Moyashimon (『もやしもん』) by Ishikawa Masayuki (石川雅之) embodies much of what I like best about Japanese manga. With little more than a pen and paper, the artist bites off some small corner of the universe, exotic or mundane, educates me on the background information — slang, technical lingo, history — injects a bit of fancy, and opens my eyes to visual possibilities perhaps too expensive to pursue on Hollywood’s big screen. Moyashimon does all of the above.
First appearing in the August 2004 issue of Kodansha’s bi-weekly serial Evening, the story evolves around college life at an agricultural university. I didn’t attend an agro school, but my brother did. Moyashimon teaches me the vocabulary (in Japanese) and provides the images to let me participate visually in some of the stories I heard about life at an agro school (such as how to take a horse’s temperature the old fashioned way).
Moyashimon also offers a ton of info about things like brewing sake and soy sauce, and making cheese. In this sense, Moyashimon reminds me of Oishimbo, where culinary sleuth Shiro marshals vast culinary expertise to expose mediocrity and mischief, while teaching the reader why beef raised on the coastal cliffs of Normandy tastes better than beef raised on landlocked plains, and why raw fish tastes better when sliced with a sharp knife. That was Oishimbo. But if you liked Oishimbo, you’ll enjoy reading Moyashimon to learn about kiviak (a stinky Inuit dish), hongeohoe (an even stinkier Korean dish) and kami-zake (sake’s ancient precursor, a kind of fermented rice ball that was chewed and sucked). These aspects of Moyashimon will satisfy your inner geek, your inner Encyclopedia Brown.

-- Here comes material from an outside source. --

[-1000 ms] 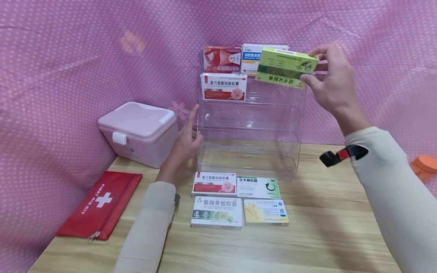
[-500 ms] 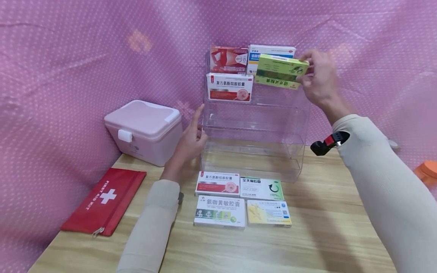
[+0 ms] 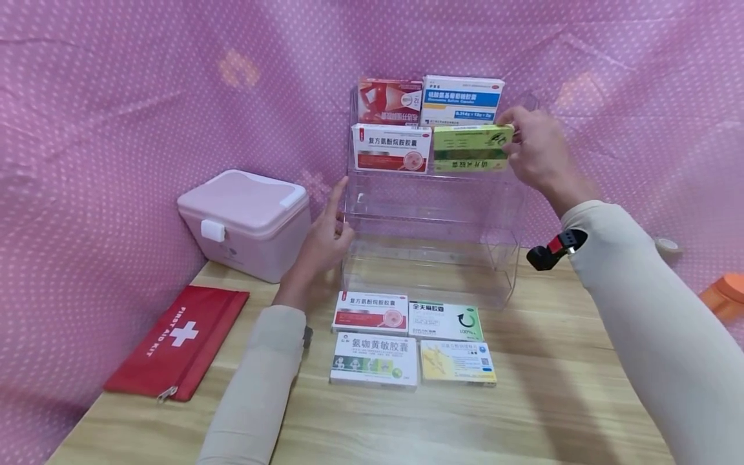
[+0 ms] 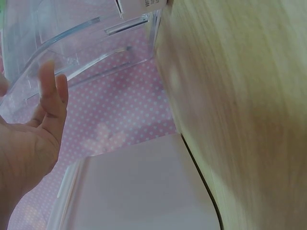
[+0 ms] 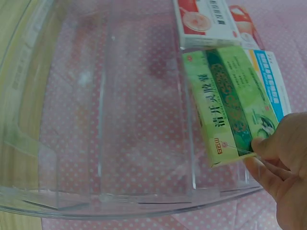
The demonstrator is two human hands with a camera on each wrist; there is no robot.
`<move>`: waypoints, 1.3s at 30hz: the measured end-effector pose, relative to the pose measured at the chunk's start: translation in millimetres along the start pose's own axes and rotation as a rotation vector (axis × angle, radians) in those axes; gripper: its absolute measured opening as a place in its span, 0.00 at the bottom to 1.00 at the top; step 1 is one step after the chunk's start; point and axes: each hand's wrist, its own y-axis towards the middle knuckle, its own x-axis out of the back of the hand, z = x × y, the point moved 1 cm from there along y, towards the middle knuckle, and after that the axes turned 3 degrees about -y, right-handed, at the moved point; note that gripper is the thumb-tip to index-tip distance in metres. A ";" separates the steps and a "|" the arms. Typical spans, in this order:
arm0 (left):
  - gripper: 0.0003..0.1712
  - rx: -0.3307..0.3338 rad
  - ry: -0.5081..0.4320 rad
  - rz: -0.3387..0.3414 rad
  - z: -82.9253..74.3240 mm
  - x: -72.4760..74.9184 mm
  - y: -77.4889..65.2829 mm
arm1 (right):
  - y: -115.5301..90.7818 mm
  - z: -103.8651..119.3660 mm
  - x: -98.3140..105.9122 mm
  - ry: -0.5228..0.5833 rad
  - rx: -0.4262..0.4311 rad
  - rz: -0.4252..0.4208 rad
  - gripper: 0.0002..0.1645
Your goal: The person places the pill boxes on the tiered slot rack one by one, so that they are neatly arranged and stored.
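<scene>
My right hand (image 3: 540, 152) pinches the right end of a green medicine box (image 3: 472, 148), which stands in the second tier of a clear acrylic rack (image 3: 430, 203). In the right wrist view the thumb lies on the front of the green box (image 5: 230, 103). Left of it stands a white and red medicine box (image 3: 392, 150). Behind, on the top tier, are a red box (image 3: 389, 101) and a white and blue box (image 3: 462, 101). My left hand (image 3: 322, 242) touches the rack's left side, its index finger straight; the left wrist view shows the hand (image 4: 33, 139) beside the clear plastic.
Several medicine boxes lie before the rack, among them a white and green one (image 3: 374, 361) and a yellow and white one (image 3: 458, 363). A pink storage box (image 3: 244, 223) and a red first aid pouch (image 3: 177, 342) are at left. An orange lid (image 3: 726, 297) shows at right.
My right hand has lowered the green box from in front of the white and blue box into the second tier, beside the white and red box. The left hand has stayed at the rack's side.
</scene>
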 end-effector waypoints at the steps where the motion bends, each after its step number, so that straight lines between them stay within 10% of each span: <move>1: 0.55 -0.001 0.002 -0.001 0.3 0.0 -0.1 | -0.1 0.7 -2.0 -0.003 -0.011 0.007 0.30; 22: 0.56 0.044 0.004 -0.005 6.1 3.7 -4.0 | -7.8 12.9 -30.0 -0.083 -0.030 0.089 0.47; 39: 0.56 0.000 0.002 -0.007 2.0 -1.8 -0.2 | -25.5 16.0 -14.4 -0.114 -0.012 -0.008 0.45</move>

Now here’s the fantasy: The main character, Sawaki Tadayasu (沢木直保), is a freshman who comes from a family of sake makers and is a bit of a genius in the field of microbiology. At least insofar as he can see microbes with his naked eye. Like the first child with perfect pitch, or a prodigy who derives polynomial square roots in his head, Sawaki becomes the darling of the Biosciences department as researchers fight to get him on their teams. Meanwhile, the high-minded Professor Itsuki inspires Sawaki to think of agriculture as the science of the history and future of life itself.
The artist lets us see the microbes the way Sawaki does, which makes for a visual experience that is hilarious, cute, beautiful, grotesque — and completely unique. I’ve never seen anything quite like this. The omnipresent microbes, blanketing the landscape in nearly every frame, have their own jokes, their own sub-plots, their own agendas. In a word, their own “culture.” I expect Moyashimon has triggered something of a science boom in Japan, just as Hikaro no Go turned youngsters on to the game of go, and Saibancho! (Your Honor!) got them traipsing into courts to watch criminal trials.
Moyashimon was twice considered for Asahi Newspaper’s Tezuka Prize before finally winning it in 2008, sweeping up the Kodansha Prize and the Soy Sauce Culture Prize (awarded by Japan’s soy sauce industry for particular cultural achievements) in the same year.